Top of Stored data
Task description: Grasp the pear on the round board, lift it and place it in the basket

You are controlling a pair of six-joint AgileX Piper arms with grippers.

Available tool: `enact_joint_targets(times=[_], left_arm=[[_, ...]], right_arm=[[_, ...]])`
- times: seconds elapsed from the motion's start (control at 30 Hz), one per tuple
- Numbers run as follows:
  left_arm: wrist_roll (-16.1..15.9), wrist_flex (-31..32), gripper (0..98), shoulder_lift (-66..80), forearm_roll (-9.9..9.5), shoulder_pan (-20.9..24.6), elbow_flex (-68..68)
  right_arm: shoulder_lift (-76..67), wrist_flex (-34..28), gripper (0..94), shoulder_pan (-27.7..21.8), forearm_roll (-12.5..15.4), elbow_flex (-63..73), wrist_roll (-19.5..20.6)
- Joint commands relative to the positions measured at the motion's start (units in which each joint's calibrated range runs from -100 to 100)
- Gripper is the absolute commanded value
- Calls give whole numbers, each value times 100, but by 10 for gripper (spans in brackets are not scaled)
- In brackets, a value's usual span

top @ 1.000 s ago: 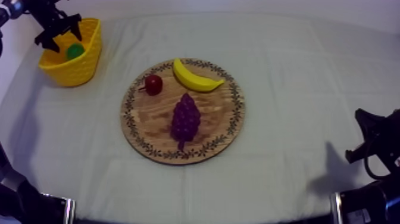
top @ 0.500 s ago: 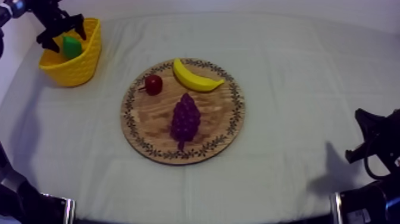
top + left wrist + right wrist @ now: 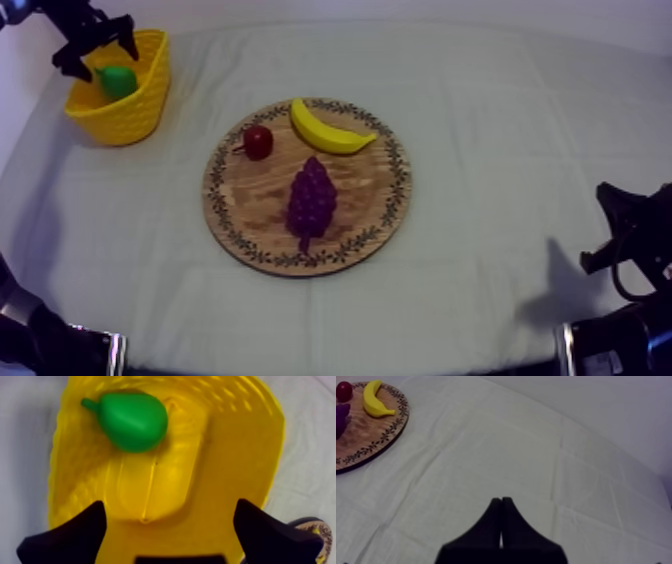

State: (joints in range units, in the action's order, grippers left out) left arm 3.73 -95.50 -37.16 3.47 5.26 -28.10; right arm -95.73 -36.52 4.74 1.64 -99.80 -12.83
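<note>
Pear (image 3: 118,81) lies inside basket (image 3: 152,85), table's far left corner. Left gripper (image 3: 95,42) hovers over it, fingers spread, empty (right gripper (image 3: 501,501) pressed together, idle). Placement looks done; next: lift clear.

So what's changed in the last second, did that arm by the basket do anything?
The left gripper, open, rose and drew back from the yellow basket, leaving the pear lying inside; the pear shifted slightly as it settled. The wooden board, banana, grapes and small red fruit stayed put, and the right gripper kept still, shut.
</note>
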Motion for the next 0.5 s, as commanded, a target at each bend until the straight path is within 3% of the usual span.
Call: enact_joint_targets(times=[0.0, 0.47], left_arm=[[3, -30, 960, 150, -12, -10, 34], [-28, -252, 959, 1370, -32, -48, 683]], right_arm=[[-3, -2, 2, 1, -1, 2, 1], [-3, -2, 2, 1, -1, 2, 1]])
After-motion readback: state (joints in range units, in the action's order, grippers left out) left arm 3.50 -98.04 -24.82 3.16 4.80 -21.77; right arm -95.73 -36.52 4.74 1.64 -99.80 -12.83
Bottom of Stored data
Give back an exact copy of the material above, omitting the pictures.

- Answer for the task:
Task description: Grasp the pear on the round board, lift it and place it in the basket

You are controlling a pair of six-joint AgileX Piper arms with grippers.

Available tool: `enact_joint_targets(times=[_], left_arm=[[_, ...]], right_arm=[[_, ...]])`
- times: seconds elapsed from the motion's start (control at 30 Hz), one per tuple
- Numbers run as follows:
  left_arm: wrist_roll (-16.1..15.9), wrist_flex (-31..32), gripper (0..98), shoulder_lift (-66..80), forearm_roll (-9.9..9.5), shoulder_pan (-20.9..24.6), elbow_flex (-68..68)
  right_arm: shoulder_lift (-76..67), wrist_flex (-34..28), gripper (0..94), shoulder_pan (-27.7..21.8), forearm_roll (-12.5..15.4), elbow_flex (-63..73), wrist_roll (-19.5..20.6)
- Joint commands relative to the positions measured at the motion's start (units in which each joint's calibrated range runs from -100 to 100)
- Gripper is the absolute commanded value
- Calls give whole numbers, each value times 100, but by 10 for gripper (spans in brackets are not scaled)
- In brackets, a value's usual span

top @ 1.000 s ago: 
top @ 0.500 s ago: 
top + left wrist + right wrist @ now: 

State: (joints in range units, in the action's order, grippers left out) left arm 3.73 -95.50 -37.16 3.47 5.26 -28.10; right arm -95.73 -36.52 4.74 1.64 -99.80 -12.83
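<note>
Pear (image 3: 118,81) lies inside basket (image 3: 152,85), table's far left corner. Left gripper (image 3: 95,42) hovers over it, fingers spread, empty (right gripper (image 3: 501,501) pressed together, idle). Placement looks done; next: lift clear.

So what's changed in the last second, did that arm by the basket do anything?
The left gripper, open, rose and drew back from the yellow basket, leaving the pear lying inside; the pear shifted slightly as it settled. The wooden board, banana, grapes and small red fruit stayed put, and the right gripper kept still, shut.
</note>
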Motion for the next 0.5 s, as commanded, a target at each bend until the straight path is within 3% of the usual span.
Call: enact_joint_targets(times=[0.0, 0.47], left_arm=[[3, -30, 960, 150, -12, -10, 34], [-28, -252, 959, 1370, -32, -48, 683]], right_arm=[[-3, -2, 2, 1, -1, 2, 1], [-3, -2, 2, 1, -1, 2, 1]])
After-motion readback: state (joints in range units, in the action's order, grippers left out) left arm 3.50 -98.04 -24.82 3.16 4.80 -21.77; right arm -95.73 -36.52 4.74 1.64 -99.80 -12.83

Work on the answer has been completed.